Route information
- Maintained by ODOT
- Length: 99.2 mi (159.6 km)
- Existed: 1936–present

Major junctions
- West end: SH-33 / SH-99 in Drumright
- US 75 / US 75 Alt. in Beggs; US 62 / US 64 from Haskell to Muskogee; US 69 in Muskogee;
- East end: SH-51 in Wagoner

Location
- Country: United States
- State: Oklahoma

Highway system
- Oklahoma State Highway System; Interstate; US; State; Turnpikes;
| ← SH-15 |  | → SH-17 |

= Oklahoma State Highway 16 =

State highway in Oklahoma, United States

State Highway 16 (SH-16 or OK-16) is a state highway in Oklahoma. It runs in an irregular 99.2-mile west-to-east pattern through the northeastern part of the state, running from SH-33 at Drumright to SH-51 at Wagoner. There are no letter-suffixed spur highways branching from SH-16.

SH-16 was established in 1936 as a gravel highway running between Bristow at its western end and Beggs at its eastern end. Since then, the highway has been paved and gradually extended to both the east and the west, finally reaching its present-day extent in 1965.

==Route description==
SH-16 begins at SH-33 on the east side of Drumright, in western Creek County. From there, it travels 6 mi south to the town of Shamrock, then 13 mi roughly southeasterly to the city of Bristow.

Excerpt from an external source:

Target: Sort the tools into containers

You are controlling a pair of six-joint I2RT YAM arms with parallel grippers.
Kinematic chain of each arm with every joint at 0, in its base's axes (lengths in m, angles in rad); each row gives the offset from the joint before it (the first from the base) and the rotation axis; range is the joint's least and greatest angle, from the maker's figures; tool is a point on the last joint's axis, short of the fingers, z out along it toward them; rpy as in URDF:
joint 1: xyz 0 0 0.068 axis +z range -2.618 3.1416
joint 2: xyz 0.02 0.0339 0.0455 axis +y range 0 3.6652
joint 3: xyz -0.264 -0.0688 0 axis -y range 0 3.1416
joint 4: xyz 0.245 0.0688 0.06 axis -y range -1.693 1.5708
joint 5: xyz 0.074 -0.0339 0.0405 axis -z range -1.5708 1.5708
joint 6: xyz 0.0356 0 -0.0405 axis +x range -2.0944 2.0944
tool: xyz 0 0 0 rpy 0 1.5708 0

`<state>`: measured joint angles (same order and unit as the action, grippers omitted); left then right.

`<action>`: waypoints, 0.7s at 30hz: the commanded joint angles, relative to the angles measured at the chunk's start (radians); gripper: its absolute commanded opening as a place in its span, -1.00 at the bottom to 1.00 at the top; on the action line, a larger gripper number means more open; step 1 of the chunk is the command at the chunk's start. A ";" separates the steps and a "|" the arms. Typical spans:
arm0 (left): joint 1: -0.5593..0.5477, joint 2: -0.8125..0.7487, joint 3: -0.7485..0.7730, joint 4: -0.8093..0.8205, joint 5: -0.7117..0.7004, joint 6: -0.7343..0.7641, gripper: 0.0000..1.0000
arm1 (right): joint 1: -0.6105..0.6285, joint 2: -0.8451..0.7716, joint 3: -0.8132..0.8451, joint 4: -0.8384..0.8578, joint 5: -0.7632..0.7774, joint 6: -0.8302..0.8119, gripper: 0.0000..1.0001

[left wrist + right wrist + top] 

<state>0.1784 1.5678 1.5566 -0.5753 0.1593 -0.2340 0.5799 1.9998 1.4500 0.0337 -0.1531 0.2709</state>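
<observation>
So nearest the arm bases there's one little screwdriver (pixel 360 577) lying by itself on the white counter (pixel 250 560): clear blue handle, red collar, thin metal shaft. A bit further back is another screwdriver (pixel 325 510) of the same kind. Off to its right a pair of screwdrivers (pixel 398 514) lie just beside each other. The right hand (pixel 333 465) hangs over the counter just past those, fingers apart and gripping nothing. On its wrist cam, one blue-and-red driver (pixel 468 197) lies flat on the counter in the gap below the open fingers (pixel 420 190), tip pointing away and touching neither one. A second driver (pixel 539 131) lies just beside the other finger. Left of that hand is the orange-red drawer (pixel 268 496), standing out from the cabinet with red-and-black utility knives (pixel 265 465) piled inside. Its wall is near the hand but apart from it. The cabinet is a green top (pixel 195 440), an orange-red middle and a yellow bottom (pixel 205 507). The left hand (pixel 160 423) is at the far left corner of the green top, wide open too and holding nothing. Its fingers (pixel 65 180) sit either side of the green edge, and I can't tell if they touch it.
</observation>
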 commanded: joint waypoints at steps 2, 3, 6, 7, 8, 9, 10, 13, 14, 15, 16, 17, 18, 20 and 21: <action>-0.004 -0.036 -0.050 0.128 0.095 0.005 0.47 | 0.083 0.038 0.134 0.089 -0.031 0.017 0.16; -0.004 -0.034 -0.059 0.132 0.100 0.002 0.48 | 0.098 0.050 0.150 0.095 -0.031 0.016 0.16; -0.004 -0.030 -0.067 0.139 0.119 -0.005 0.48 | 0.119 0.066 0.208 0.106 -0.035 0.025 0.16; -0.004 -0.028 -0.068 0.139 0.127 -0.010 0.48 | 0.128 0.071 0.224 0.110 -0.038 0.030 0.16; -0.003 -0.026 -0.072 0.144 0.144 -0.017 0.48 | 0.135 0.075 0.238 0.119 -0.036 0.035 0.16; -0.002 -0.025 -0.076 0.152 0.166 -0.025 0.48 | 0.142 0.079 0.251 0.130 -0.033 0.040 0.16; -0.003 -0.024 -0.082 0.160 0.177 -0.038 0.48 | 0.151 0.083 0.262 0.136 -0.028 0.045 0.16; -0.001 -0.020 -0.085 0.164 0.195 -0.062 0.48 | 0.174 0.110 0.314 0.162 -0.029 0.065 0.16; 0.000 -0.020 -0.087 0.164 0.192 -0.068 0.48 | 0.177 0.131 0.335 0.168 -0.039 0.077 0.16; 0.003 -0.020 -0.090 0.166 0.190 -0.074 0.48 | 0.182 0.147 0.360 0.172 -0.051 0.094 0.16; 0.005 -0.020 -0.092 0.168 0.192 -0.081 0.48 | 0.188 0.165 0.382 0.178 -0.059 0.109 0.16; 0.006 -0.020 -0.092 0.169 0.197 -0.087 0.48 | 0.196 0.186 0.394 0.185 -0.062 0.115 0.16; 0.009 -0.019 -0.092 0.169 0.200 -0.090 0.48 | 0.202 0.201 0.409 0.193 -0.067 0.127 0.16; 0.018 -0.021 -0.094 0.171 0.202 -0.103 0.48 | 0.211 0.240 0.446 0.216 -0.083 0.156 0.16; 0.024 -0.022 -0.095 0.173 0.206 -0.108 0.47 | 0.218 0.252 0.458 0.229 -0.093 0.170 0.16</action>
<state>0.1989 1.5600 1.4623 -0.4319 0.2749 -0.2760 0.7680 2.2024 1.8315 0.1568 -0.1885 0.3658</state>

SH-16 briefly overlaps SH-48 and SH-66 through Bristow. On the south side of Bristow, SH-16 heads east, then south, 10 mi to the town of Slick, then continues another 12 mi east to Beggs, where it junctions with U.S. Route 75 Alternate.

Four miles (6.4 km) east of Beggs, SH-16 intersects U.S. Route 75, a major national north–south highway and prominent in the area as a four-lane expressway connecting Tulsa and Okmulgee. From there it runs due east, intersecting SH-52 near the community of Bald Hill.

Twelve miles (19.3 km) after SH-52, SH-16 joins up with U.S. Route 62/64, 6 mi south of Haskell. 5 mi later, SH-162 branches off to the north, connecting with the town of Taft, and in another 8 mi enters the city of Muskogee along Okmulgee Street.

In Muskogee, SH-16 meets U.S. Route 69 at 32nd Street, and turning north, forms a brief three-way concurrency (US-62/69/SH-16). At Shawnee Bypass, U.S. Route 62 and SH-16 turn east, and overlap 3 mi to York Street, where SH-16 turns north on its own again.

SH-16 crosses the Arkansas and Verdigris Rivers, and passes under the Muskogee Turnpike, intersecting with SH-251A in Okay. 8 mi farther to the north and west, SH-16 ends at SH-51, on the south side of Wagoner.

==History==
The present incarnation of SH-16 first appeared on Oklahoma's state highway map in 1937 as a gravel highway connecting Bristow to Beggs. This would be SH-16's extent for nearly two decades. This section of the highway was first paved in 1950.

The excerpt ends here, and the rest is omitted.